Portugal e a Irlanda estão a explorar a possibilidade de trabalhar conjuntamente no âmbito da nova parceria da União Europeia com África para diversificar investimentos, atualmente centrados nos grandes países africanos, para os países de língua portuguesa.

Portugal e Irlanda consideram trabalho conjunto com África
Notícias ao Minuto

20:25 - 07/11/19 por Lusa

Economia Ana Paula Zacarias

A informação foi avançada à Lusa pela secretária de Estado dos Assuntos Europeus, Ana Paula Zacarias, no final de uma visita de dois dias à República da Irlanda.

"Falámos várias vezes da possibilidade de, no quadro da nova parceria europeia com África, haver possibilidade de avançarmos conjuntamente", disse Ana Paula Zacarias, contactada telefonicamente pela Lusa para Dublin.

A secretária de Estado explicou que "a parceria vai muito na linha do investimento", "da promoção do investimento privado, de melhorar as relações de comércio e de diversificar essas relações de comércio" e, dado que elas "estão muito centradas no conjunto dos grandes países africanos", é do interesse de Portugal "diversificar para outros países, nomeadamente os países de língua portuguesa".

O Conselho Europeu de junho passado adotou uma nova parceria da Europa com África como um dos objetivos que integram a agenda estratégica da UE até 2024.

À parte o trabalho conjunto a desenvolver no quadro europeu, Ana Paula Zacarias, que se reuniu com a homóloga irlandesa, Helen McEntee, abordou o reforço das relações bilaterais.

A secretária de Estado apontou como objetivo "melhorar o potencial de comércio", num contexto em que a Irlanda é apenas o 23.º parceiro comercial de Portugal.

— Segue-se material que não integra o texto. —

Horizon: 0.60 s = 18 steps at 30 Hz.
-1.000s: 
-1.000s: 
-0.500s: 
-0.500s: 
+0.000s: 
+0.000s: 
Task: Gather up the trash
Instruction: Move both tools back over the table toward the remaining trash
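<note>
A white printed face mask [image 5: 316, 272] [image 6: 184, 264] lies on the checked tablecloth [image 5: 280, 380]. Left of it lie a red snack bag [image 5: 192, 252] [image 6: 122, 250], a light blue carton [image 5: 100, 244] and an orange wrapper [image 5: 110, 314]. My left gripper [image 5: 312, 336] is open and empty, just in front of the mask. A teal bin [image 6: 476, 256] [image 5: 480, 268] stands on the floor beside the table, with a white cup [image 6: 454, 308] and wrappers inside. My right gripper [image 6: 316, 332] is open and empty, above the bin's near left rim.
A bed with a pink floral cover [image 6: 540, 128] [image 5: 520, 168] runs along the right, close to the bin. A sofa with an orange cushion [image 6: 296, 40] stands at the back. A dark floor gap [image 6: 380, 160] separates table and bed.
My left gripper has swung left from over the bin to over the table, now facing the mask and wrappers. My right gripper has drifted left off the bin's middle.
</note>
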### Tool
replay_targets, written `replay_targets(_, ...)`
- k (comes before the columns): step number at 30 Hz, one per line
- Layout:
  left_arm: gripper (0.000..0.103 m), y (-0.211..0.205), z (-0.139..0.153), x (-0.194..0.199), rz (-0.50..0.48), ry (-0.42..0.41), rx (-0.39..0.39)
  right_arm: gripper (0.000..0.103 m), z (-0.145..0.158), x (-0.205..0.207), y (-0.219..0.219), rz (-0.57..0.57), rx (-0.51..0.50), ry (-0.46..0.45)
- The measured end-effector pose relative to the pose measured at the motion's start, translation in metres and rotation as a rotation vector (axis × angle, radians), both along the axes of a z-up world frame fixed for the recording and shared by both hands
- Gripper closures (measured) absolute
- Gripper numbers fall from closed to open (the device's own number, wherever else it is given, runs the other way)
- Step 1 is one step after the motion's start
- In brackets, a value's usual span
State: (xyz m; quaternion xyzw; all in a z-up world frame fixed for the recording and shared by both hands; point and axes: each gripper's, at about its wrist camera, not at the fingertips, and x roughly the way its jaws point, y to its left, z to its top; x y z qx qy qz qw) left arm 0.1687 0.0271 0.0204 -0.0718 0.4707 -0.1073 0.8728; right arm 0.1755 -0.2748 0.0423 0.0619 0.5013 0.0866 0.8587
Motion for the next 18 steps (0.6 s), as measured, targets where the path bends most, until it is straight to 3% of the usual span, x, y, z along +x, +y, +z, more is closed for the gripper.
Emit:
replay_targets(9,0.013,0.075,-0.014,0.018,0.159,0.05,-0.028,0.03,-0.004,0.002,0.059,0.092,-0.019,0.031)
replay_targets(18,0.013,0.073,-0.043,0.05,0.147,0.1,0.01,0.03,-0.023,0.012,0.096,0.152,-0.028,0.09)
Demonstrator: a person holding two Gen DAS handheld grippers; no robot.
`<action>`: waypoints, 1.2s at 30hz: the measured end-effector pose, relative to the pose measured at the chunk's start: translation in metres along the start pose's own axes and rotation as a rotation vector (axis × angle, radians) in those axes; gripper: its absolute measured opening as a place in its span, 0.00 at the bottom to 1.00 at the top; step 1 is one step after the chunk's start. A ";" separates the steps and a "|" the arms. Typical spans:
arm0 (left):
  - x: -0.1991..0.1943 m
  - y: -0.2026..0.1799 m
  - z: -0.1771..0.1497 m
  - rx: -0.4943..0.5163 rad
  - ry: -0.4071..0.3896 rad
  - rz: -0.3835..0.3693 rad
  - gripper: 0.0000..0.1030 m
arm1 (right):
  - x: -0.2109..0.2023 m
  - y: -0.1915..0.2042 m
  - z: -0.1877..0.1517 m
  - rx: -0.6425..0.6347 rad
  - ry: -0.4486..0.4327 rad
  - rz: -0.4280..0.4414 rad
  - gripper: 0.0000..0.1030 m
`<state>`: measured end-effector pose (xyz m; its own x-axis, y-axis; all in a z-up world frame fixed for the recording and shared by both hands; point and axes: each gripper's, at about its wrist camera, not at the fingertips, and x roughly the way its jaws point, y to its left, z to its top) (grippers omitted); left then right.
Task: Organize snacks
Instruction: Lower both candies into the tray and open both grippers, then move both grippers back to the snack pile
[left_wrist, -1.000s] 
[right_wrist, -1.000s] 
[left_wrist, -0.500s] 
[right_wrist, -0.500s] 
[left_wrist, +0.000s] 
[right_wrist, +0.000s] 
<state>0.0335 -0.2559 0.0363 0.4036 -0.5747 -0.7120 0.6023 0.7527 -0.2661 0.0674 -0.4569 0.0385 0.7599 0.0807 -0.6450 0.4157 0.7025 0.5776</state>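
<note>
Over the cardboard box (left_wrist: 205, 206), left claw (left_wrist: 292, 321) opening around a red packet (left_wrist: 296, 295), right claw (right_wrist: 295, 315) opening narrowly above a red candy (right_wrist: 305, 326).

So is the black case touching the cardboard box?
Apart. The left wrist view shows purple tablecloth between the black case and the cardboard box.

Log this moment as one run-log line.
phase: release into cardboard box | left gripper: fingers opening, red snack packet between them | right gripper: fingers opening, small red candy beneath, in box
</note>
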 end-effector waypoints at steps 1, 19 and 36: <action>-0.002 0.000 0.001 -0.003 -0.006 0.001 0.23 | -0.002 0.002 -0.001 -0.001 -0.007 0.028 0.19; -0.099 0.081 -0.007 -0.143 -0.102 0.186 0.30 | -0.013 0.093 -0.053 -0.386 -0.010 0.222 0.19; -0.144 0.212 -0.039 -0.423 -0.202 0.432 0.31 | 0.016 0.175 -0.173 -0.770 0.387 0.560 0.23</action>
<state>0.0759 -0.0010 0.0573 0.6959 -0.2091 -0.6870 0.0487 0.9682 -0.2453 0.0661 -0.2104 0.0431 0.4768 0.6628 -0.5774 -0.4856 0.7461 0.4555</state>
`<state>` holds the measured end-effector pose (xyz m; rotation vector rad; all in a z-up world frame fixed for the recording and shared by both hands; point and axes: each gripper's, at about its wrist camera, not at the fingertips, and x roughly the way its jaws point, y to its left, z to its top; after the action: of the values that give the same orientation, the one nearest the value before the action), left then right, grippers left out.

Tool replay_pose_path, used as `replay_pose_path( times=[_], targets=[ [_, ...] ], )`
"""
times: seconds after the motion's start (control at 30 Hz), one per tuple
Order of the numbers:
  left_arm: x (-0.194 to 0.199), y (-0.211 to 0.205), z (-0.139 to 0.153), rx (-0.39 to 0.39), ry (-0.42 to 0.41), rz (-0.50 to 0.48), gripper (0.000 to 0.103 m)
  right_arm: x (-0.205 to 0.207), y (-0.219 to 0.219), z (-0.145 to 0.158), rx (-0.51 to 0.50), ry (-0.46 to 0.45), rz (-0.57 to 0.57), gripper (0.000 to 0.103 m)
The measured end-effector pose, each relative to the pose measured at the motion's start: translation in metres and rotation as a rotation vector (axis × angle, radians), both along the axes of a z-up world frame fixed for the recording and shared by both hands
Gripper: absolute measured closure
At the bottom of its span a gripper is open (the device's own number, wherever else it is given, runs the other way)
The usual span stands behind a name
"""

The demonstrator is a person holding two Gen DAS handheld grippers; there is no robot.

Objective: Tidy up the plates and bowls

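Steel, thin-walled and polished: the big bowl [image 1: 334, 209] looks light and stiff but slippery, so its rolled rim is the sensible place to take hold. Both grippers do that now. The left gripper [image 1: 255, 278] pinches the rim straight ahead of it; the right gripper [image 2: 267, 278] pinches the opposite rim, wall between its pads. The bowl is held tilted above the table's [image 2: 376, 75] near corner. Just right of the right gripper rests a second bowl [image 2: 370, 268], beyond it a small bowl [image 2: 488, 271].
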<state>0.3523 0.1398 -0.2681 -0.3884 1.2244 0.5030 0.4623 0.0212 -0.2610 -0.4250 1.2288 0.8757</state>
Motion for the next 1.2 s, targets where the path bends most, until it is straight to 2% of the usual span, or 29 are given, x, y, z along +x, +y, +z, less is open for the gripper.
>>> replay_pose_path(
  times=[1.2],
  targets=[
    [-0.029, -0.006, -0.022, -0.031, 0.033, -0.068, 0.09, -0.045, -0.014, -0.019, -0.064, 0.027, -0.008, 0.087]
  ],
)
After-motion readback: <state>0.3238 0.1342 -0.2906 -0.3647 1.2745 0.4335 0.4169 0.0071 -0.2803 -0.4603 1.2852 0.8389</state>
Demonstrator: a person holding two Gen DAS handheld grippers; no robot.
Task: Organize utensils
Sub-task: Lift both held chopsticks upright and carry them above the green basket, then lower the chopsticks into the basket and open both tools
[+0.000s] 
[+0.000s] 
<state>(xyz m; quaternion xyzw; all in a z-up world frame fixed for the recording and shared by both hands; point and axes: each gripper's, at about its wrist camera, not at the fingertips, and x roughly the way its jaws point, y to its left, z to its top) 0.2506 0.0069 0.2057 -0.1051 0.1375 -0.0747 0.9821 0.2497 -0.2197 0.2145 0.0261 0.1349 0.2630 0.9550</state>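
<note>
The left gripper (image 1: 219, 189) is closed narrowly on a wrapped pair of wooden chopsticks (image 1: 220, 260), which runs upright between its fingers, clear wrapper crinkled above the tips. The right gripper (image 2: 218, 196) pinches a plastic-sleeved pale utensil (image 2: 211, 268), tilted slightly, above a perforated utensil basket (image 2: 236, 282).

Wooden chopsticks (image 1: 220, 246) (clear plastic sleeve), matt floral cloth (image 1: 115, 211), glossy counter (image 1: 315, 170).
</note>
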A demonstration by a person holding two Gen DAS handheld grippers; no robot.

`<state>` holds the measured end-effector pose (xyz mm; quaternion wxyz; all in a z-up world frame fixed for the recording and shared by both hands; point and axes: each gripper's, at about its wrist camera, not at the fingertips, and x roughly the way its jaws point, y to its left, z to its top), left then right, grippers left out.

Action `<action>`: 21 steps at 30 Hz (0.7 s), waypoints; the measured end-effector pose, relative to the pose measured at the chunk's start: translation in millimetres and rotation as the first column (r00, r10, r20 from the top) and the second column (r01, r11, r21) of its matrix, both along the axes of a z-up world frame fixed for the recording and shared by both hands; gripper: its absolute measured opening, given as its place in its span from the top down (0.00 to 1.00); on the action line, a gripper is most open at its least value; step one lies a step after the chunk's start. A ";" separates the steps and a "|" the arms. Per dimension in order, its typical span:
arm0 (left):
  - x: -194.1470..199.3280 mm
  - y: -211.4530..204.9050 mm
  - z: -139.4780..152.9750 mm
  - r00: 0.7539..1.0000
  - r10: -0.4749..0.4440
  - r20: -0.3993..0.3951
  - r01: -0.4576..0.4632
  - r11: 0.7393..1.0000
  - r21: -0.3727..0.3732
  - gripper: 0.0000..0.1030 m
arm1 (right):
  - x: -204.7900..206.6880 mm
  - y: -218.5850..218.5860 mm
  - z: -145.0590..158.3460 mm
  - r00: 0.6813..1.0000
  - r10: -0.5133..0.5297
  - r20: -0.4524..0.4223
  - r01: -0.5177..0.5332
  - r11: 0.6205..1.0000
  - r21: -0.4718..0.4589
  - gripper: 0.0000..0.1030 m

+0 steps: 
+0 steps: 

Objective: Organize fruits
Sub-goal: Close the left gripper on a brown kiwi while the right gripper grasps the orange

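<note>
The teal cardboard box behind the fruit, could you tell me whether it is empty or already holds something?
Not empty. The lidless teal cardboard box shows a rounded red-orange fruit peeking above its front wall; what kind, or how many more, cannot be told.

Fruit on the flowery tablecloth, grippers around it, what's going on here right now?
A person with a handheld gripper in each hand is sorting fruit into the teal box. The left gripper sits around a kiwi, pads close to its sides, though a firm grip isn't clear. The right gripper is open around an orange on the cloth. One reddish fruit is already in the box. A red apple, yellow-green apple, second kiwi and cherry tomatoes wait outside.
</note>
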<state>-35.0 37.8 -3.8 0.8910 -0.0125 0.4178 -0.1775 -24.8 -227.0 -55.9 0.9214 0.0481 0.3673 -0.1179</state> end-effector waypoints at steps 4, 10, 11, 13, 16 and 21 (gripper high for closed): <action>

"Há espaço para mais", assegurou. Desde que foi colocado um representante da Agência para o Investimento e Comércio Externo de Portugal (AICEP) na embaixada de Portugal em Dublin, em julho passado, "em poucos meses aumentou muito o número de empresas portuguesas interessadas em conhecer o mercado irlandês em saber como podem diversificar as suas exportações ou fazer algum tipo de investimentos", disse.

A secretária de Estado sublinhou contudo que o reforço da relação vai mais além da vertente económica, devendo passar por um maior conhecimento mútuo de portugueses e irlandeses a partir do reconhecimento de "algumas similitudes, até às vezes de carácter, como a ideia pragmática de encontrar resultados, de resolver as coisas e de simultaneamente ter credibilidade".

"Ambos os países são construtores de pontes, ambos têm grandes comunidades migratórias no exterior (...) e somos muito resilientes", exemplificou.

Este estreitar de laços entre os dois países serve ainda um outro propósito, o de reforçar a "linha geoestratégica de trabalho na área atlântica", ou seja, com os países europeus virados para o Atlântico.

"Temos que desenvolver esta linha atlântica. Neste momento a saída do Reino Unido da União Europeia faz com que nós tenhamos que apostar nos outros parceiros europeus nórdicos que estão na União, todos países de uma dimensão mais ou menos similar à nossa", disse, apontando como exemplos, além da Irlanda, a Bélgica, a Dinamarca ou a Suécia.